Monday, May 18, 2009

Changing the Server Name of your SQL Server

In this day and age of virtualization, it’s not uncommon to copy a base VM, rename it and away you go.  But what if SQL Server 2005 is already installed on it?  How does renaming affect it?

At first glance it may appear that it has had no affect at all, queries will still work, logins still work.  However, there are a few subtle and not so subtle side affects.  The first is what SQL Server thinks it’s name is.  If you run the following statement:

SELECT @@SERVERNAME

You’ll notice that it returns the old server name, not the new one.  This happens even though the name shown in the Object Explorer in Management Studio is showing the correct new name.  This will cause a clean Dynamics GP 10 install to fail when attempting to create the “Remove Posted PJOURNALs From All Companies” SQL Agent job as it uses the @@SERVERNAME variable to set that up.
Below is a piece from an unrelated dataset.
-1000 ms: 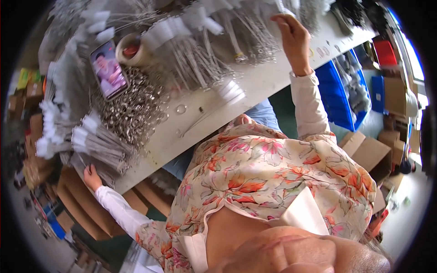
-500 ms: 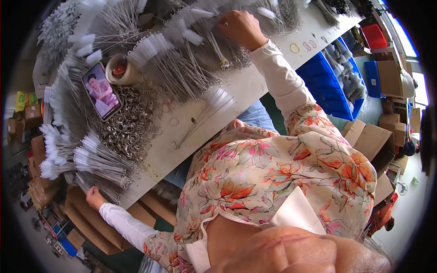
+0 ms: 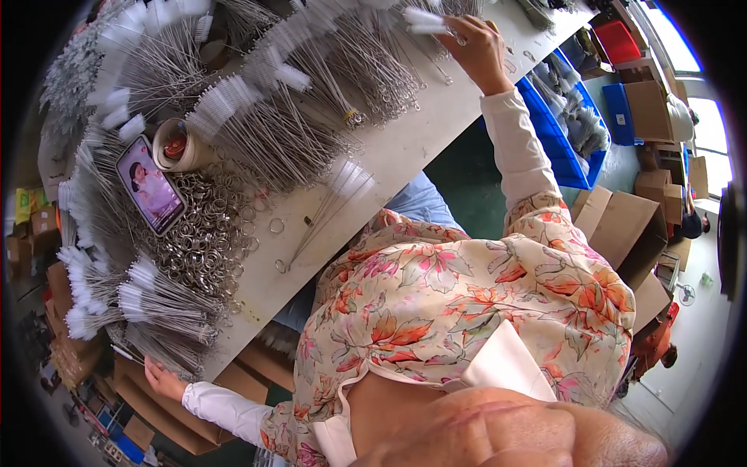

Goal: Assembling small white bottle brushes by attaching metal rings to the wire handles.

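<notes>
In my right hand (image 3: 476,53), raised over the far right of the table, are a few small wire brushes; their white bristle heads (image 3: 425,21) stick out to the left of the closed fingers. My left hand (image 3: 165,380) is low at the left table corner, its fingertips pinched at the end of a thin white-tipped wire brush (image 3: 127,354). Just above it lie bundles of similar brushes (image 3: 167,303). A large row of brushes (image 3: 272,128) with looped wire ends spreads across the table. A few single brushes (image 3: 331,210) lie nearest my body.
A heap of metal rings (image 3: 202,233) lies beside a lit phone (image 3: 152,187) and a beige cup (image 3: 173,145). Right of the table stands a blue crate (image 3: 560,128) of grey bundles. Cardboard boxes (image 3: 626,226) stand on the floor; another person (image 3: 654,354) is at the far right.
My right hand has moved right, away from the brush row, and brush heads now show in it. My left hand has dropped slightly lower. The view has shifted a little.
</notes>
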The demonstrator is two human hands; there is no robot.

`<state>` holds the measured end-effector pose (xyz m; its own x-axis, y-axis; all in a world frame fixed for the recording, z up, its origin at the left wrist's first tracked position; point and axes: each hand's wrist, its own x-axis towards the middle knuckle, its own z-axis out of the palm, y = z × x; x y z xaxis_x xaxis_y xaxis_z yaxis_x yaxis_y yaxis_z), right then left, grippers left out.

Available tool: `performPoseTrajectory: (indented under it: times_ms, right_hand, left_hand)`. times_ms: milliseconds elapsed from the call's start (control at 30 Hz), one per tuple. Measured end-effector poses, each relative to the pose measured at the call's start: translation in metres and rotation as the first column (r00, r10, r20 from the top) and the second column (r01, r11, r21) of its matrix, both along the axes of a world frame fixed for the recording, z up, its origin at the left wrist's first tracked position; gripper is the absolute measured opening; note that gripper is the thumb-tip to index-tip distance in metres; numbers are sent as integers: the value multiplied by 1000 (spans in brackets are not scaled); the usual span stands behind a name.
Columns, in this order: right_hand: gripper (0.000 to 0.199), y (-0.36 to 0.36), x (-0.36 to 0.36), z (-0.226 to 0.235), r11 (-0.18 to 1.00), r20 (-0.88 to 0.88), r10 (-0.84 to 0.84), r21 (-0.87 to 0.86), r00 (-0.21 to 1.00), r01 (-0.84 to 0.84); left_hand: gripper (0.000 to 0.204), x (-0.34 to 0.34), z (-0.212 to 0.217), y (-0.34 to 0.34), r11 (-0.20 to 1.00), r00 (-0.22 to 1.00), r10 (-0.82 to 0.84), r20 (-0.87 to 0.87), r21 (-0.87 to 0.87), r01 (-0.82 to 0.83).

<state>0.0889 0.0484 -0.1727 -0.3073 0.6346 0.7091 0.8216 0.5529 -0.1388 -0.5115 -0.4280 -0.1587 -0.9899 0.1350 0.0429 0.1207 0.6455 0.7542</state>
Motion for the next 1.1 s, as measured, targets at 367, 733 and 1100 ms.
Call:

To configure SQL Server to know its new name you’ll have to run the following two statements:

EXEC sp_dropserver 'OLDSERVERNAME'
EXEC sp_addserver 'NEWSERVERNAME', local

Once you’ve run these statements, restart the SQL Server service.  This will cause SQL Server to now return the new server name from the @@SERVERNAME variable.

A more noticeable side affect of the server name change is that SQL Reporting Services (SSRS) will not work.  This is because it is looking to the old server name for the reporting services databases (ReportServer and ReportServerTempDB).  To modify this, perform the following steps:

  1. Run the Reporting Services Configuration tool (Start/All Programs/Microsoft SQL Server 2005/Configuration Tools/Reporting Services Configuration).
  2. Navigate to the “Database Setup” page.
  3. Change the Server Name to the new server name and click Apply.

SSRS will now work.

Now what about changing domains?  That’ll have to be another post.